Difficulties can also arise in mastering numerical sense, numerical data or the calculation itself.

6. Mathematical reasoning

Difficulties arise in mathematical reasoning, which is of a more abstract type, that is, in solving mathematical problems.

Considerations for the specific learning disability

As can be seen, the specific learning disability proposed by the DSM-5 includes the learning disabilities of the DSM-IV-TR, and one can make a diagnosis or another depending on whether the alterations occur in one of the previous areas or in another.

The DSM-5 specific learning disability also includes instances where the student has spelling difficulties (which were not in the DSM-IV), writing difficulties (which were in the DSM-IV ) and / or calculation difficulties (DSM-5 introduces difficulties in mathematical problems.

however, apart from the specific learning disability, there are calligraphy problems, which are not diagnosed as such..

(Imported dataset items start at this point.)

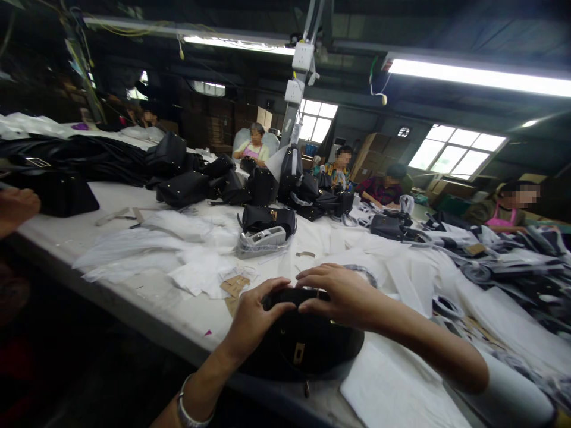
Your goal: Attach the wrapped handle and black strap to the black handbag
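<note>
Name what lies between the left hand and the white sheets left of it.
In the head view, brown scraps lie between the left hand and those sheets.

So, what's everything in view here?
Table: one, whitish, spanning midview
Handbag: one, black, lower middle
Other bags: many, black, along the table
Thin sheets: many, white, across the table
Card pieces: few, brown, near handbag
Co-workers: 5+, mixed clothing, beyond table
Neighbour's hand: one, bare, left edge
Boxes: several, brown, background
Sockets: two, white, upper middle
Lamps: 2+, white, overhead
Windows: several, bright, background
Bracelet: one, silvery, bottom edge
Left hand: one, bare, handbag's top
Right hand: one, bare, same
</note>
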The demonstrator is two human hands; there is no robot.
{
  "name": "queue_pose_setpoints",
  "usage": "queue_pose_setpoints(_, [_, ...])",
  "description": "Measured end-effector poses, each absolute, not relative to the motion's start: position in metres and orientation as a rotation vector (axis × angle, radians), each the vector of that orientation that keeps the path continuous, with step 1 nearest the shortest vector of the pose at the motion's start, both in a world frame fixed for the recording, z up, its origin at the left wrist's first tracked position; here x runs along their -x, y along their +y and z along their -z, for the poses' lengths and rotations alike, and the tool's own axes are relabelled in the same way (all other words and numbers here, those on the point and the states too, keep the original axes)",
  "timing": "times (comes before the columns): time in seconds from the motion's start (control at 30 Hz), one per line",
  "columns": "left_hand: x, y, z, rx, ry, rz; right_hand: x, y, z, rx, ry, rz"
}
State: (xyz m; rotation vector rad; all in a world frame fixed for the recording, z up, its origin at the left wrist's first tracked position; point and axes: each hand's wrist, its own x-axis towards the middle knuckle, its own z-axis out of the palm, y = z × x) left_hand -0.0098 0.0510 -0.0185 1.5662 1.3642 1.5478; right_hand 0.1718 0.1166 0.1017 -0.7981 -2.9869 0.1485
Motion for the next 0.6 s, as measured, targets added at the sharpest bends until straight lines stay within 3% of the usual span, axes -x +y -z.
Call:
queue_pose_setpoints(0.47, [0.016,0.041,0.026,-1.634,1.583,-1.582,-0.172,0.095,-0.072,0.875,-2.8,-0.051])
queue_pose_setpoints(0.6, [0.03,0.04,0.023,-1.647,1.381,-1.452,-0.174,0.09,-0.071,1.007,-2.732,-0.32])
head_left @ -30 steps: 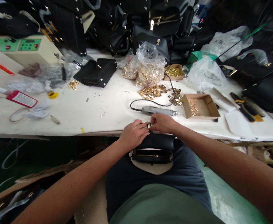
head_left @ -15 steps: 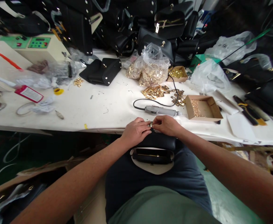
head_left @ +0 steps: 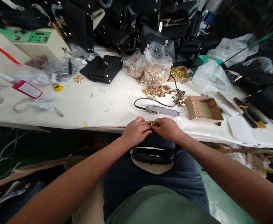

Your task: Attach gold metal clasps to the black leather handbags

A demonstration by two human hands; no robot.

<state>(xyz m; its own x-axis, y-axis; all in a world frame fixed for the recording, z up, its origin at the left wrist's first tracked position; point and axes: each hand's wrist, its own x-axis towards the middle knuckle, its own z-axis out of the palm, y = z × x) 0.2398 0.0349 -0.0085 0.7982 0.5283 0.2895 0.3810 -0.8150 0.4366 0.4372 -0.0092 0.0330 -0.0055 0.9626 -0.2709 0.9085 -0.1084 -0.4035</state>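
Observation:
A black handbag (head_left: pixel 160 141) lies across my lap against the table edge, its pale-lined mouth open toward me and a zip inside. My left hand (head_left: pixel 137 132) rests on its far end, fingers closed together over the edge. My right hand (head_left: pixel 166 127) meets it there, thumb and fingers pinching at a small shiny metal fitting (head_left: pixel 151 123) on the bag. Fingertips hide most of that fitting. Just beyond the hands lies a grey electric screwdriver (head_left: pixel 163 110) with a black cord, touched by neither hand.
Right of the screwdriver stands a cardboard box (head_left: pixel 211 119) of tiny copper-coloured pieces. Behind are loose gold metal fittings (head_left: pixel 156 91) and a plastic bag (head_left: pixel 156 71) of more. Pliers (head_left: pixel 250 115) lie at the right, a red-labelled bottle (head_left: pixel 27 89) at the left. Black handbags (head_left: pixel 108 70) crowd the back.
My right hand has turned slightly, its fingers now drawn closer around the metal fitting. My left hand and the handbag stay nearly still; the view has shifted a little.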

Learning disabilities in ICD

We have seen learning disabilities in the DSM. In the CIE, however, which is the Spanish version, these are classified as “Specific Disorders of School Learning Development” and include the following specific categories:

  • Specific reading disorder
  • Specific spelling problem
  • Specific computational disorder
  • Mixed developmental disorder of school learning
  • Other developmental disorders of school learning
  • Developmental disorder of school learning without specification

As can be seen, these are very similar disabilities to the learning disabilities offered by the latest versions of DSM, and a few more are included.

Bibliographical references:

  • American Psychiatric Association (APA). (2002). Diagnostic and statistical manual DSM-IV-TR mental disorders. Barcelona: Masson.

  • American Psychiatric Association -APA- (2014). DSM-5. Diagnostic and Statistical Manual of Mental Disorders. Madrid: Panamericana.

  • WHO (2000). CIE-10. International Classification of Diseases, tenth edition. Madrid. Panamericana.

  • Ramos, F., Manga, D., González H. and Pérez, M. Learning disabilities. In Belloch, A., Sandín, B. and Ramos, F. (2008): Handbook of psychopathology. Revised edition. Volume II. McGraw-Hill. Madrid.